**TASK REQUIREMENTS**
Which lines of the listing hold the string "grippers"? Copy those lines.

**THE DATA**
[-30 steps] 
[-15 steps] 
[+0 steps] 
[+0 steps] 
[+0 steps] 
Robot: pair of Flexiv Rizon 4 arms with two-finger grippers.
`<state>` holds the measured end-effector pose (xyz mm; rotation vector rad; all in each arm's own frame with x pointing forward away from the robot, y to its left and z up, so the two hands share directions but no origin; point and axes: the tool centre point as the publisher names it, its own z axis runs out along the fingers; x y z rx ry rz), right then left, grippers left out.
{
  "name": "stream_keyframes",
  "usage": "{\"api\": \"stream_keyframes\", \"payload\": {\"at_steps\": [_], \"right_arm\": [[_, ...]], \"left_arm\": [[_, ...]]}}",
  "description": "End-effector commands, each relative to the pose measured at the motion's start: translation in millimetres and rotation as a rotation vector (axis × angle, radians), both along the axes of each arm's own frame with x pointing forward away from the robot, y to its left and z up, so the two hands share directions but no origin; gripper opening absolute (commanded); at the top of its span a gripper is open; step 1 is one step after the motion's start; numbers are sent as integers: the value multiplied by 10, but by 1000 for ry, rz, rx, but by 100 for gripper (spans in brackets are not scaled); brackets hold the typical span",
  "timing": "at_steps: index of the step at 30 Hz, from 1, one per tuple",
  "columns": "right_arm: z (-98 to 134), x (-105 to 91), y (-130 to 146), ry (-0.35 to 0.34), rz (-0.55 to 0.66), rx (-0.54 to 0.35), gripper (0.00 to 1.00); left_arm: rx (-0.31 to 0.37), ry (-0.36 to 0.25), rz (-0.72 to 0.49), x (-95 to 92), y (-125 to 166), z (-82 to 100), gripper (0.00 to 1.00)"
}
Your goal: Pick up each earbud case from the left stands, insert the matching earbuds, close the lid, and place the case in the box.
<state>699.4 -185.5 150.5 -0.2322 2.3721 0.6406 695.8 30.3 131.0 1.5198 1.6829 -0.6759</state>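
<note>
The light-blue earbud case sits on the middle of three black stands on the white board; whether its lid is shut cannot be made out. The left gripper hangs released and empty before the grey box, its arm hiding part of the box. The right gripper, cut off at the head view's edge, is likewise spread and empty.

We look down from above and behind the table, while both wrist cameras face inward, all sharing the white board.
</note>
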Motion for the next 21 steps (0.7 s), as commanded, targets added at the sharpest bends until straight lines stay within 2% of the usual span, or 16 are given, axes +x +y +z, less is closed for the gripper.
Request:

**EXERCISE SOLUTION**
Robot: pair of Flexiv Rizon 4 arms with two-finger grippers.
`<state>` holds the measured end-effector pose (xyz mm; rotation vector rad; all in each arm's own frame with x pointing forward away from the robot, y to its left and z up, so the two hands share directions but no origin; point and axes: the tool centre point as the publisher names it, its own z axis runs out along the fingers; x y z rx ry rz), right then left, grippers left out.

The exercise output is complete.